▶ **Your task**
Images do not belong in the copy. Retype all the entries below exactly.

▶ **Task input**
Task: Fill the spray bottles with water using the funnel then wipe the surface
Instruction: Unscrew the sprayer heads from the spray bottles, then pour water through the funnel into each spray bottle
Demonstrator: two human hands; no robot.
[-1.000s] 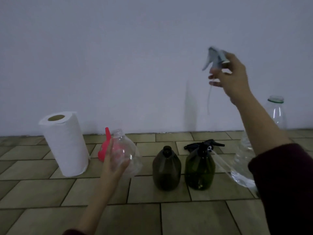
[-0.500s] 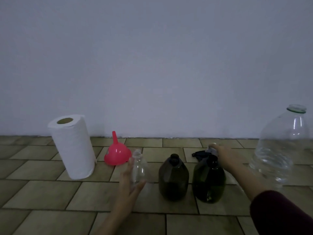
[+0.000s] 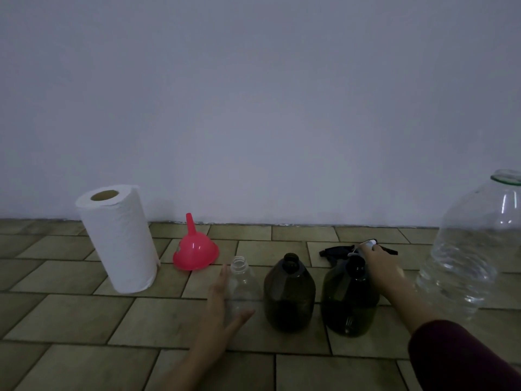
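Left hand [image 3: 218, 303] open, fingers straight against clear bottle [image 3: 242, 289]. Right hand [image 3: 377, 259] grips white sprayer [image 3: 366, 245] behind green bottle [image 3: 349, 300].

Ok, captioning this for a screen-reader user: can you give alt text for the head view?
A person's left hand rests against a clear bottle on a tiled floor, while the right hand holds a white spray head behind two dark bottles. A paper towel roll, pink funnel and large water jug stand nearby.
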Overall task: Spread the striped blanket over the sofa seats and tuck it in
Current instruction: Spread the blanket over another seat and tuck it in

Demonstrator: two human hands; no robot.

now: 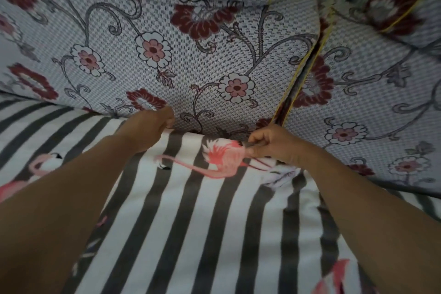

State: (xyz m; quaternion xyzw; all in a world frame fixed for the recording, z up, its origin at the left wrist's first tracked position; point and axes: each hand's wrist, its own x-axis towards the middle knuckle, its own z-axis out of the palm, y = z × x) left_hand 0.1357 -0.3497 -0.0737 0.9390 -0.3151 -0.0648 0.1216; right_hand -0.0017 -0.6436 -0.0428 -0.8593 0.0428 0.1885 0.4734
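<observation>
Floral back cushions (191, 55) loom ahead; the striped blanket (191, 222) already covers the seat. Left hand (148, 129) pushes its edge into the crease, right hand (274, 145) pinches the bunched edge — tucking underway, unfinished.

Both bare forearms stretched forward, converging slightly. Left hand (149, 126) curled into a loose fist, knuckles up, fingertips tucked out of sight beneath. Right hand (272, 143) bent inward at the wrist, thumb and fingers pinched together, fingertips pointing left.
</observation>
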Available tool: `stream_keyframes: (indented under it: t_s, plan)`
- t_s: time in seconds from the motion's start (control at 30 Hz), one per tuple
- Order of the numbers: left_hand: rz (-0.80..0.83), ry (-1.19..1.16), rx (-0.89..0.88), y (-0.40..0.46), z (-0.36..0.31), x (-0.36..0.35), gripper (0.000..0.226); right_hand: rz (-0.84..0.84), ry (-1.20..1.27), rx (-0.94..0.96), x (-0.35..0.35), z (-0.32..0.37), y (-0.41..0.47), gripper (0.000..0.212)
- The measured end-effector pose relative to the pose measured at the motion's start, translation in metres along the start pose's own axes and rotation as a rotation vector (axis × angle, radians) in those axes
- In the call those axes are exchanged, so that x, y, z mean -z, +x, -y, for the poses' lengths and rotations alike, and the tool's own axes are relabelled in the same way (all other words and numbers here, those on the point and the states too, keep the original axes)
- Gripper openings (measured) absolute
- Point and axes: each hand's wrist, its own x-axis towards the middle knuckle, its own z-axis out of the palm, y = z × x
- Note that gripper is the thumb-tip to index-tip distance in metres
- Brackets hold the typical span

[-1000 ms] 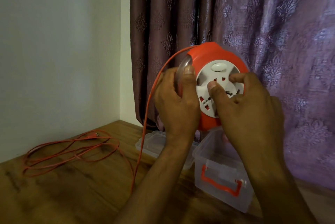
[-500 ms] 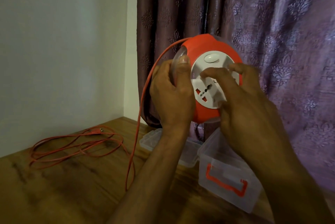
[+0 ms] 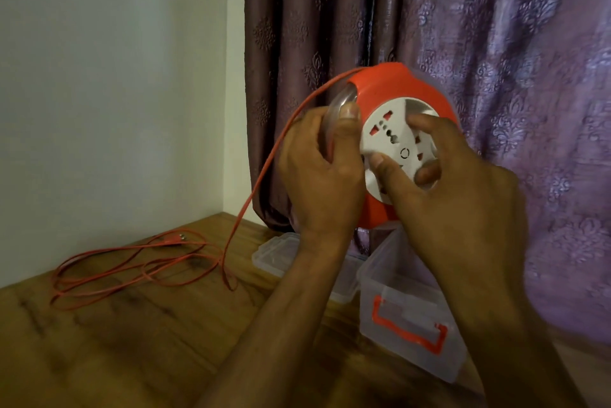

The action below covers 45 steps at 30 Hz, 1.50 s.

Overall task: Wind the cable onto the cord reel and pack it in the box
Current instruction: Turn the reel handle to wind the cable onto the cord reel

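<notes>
Socket face has turned since a second ago: right hand (image 3: 463,196) fingers clamped on the hub, left hand (image 3: 317,173) gripping the cord reel (image 3: 403,93) above the box (image 3: 413,318); cable (image 3: 132,262) mostly on the worktop (image 3: 132,341), winding continues.

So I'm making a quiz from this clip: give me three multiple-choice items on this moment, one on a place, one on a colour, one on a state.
1. Where does the loose cable lie?
A. on the wooden table
B. inside the box
C. over the curtain

2. What colour is the handle of the clear box?
A. blue
B. red
C. black

3. How is the cord reel held?
A. resting in the box
B. lying on the table
C. lifted in both hands

Answers:
1 A, since the cable sprawls in loops on the table, left of the box.
2 B, since a red handle shows on the box front.
3 C, since the left hand grips the rim and the right hand holds the white socket face, above the box.
</notes>
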Motion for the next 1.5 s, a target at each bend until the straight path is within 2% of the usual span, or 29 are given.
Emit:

▶ **The completed task**
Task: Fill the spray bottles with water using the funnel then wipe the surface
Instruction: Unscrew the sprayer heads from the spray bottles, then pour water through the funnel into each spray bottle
Demonstrator: two human hands; no robot.
[-1.000s] 
[-0.500s] 
[+0.000s] 
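Left hand [image 3: 218, 303] open, fingers straight against clear bottle [image 3: 242, 289]. Right hand [image 3: 377, 259] grips white sprayer [image 3: 366, 245] behind green bottle [image 3: 349, 300].

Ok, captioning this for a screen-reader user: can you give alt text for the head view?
A person's left hand rests against a clear bottle on a tiled floor, while the right hand holds a white spray head behind two dark bottles. A paper towel roll, pink funnel and large water jug stand nearby.
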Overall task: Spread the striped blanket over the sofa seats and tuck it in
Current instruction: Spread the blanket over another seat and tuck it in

Demonstrator: two human hands; no robot.

now: 

State: (xyz m; quaternion xyzw; all in a world frame fixed for the recording, z up, its origin at the left wrist's first tracked position; point and axes: each hand's wrist, its own x-axis towards the middle knuckle, its own z-axis out of the palm, y = z × x) left_hand 0.1357 -0.3497 -0.0737 0.9390 -0.3151 -0.0648 0.1216; right_hand -0.0017 -0.6436 -0.0428 -0.8593 0.0428 0.1885 0.4734
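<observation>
Floral back cushions (191, 55) loom ahead; the striped blanket (191, 222) already covers the seat. Left hand (148, 129) pushes its edge into the crease, right hand (274, 145) pinches the bunched edge — tucking underway, unfinished.

Both bare forearms stretched forward, converging slightly. Left hand (149, 126) curled into a loose fist, knuckles up, fingertips tucked out of sight beneath. Right hand (272, 143) bent inward at the wrist, thumb and fingers pinched together, fingertips pointing left.
</observation>
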Available tool: `stream_keyframes: (indented under it: t_s, plan)`
- t_s: time in seconds from the motion's start (control at 30 Hz), one per tuple
- Order of the numbers: left_hand: rz (-0.80..0.83), ry (-1.19..1.16), rx (-0.89..0.88), y (-0.40..0.46), z (-0.36..0.31), x (-0.36..0.35), gripper (0.000..0.226); right_hand: rz (-0.84..0.84), ry (-1.20..1.27), rx (-0.94..0.96), x (-0.35..0.35), z (-0.32..0.37), y (-0.41..0.47), gripper (0.000..0.212)
- The measured end-effector pose relative to the pose measured at the motion's start, translation in metres along the start pose's own axes and rotation as a rotation vector (axis × angle, radians) in those axes
- In the call those axes are exchanged, so that x, y, z mean -z, +x, -y, for the poses' lengths and rotations alike, and the tool's own axes are relabelled in the same way (all other words and numbers here, those on the point and the states too, keep the original axes)
- Gripper openings (measured) absolute
- Point and axes: each hand's wrist, its own x-axis towards the middle knuckle, its own z-axis out of the palm, y = z × x
- Note that gripper is the thumb-tip to index-tip distance in metres
- Brackets hold the typical span

[-1000 ms] 
[-500 ms] 
[+0 ms] 

The action below covers 45 steps at 30 Hz, 1.50 s.

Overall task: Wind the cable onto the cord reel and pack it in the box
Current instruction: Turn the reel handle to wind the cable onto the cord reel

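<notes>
Socket face has turned since a second ago: right hand (image 3: 463,196) fingers clamped on the hub, left hand (image 3: 317,173) gripping the cord reel (image 3: 403,93) above the box (image 3: 413,318); cable (image 3: 132,262) mostly on the worktop (image 3: 132,341), winding continues.

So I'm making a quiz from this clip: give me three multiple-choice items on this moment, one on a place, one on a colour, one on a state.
1. Where does the loose cable lie?
A. on the wooden table
B. inside the box
C. over the curtain

2. What colour is the handle of the clear box?
A. blue
B. red
C. black

3. How is the cord reel held?
A. resting in the box
B. lying on the table
C. lifted in both hands

Answers:
1 A, since the cable sprawls in loops on the table, left of the box.
2 B, since a red handle shows on the box front.
3 C, since the left hand grips the rim and the right hand holds the white socket face, above the box.
</notes>
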Motion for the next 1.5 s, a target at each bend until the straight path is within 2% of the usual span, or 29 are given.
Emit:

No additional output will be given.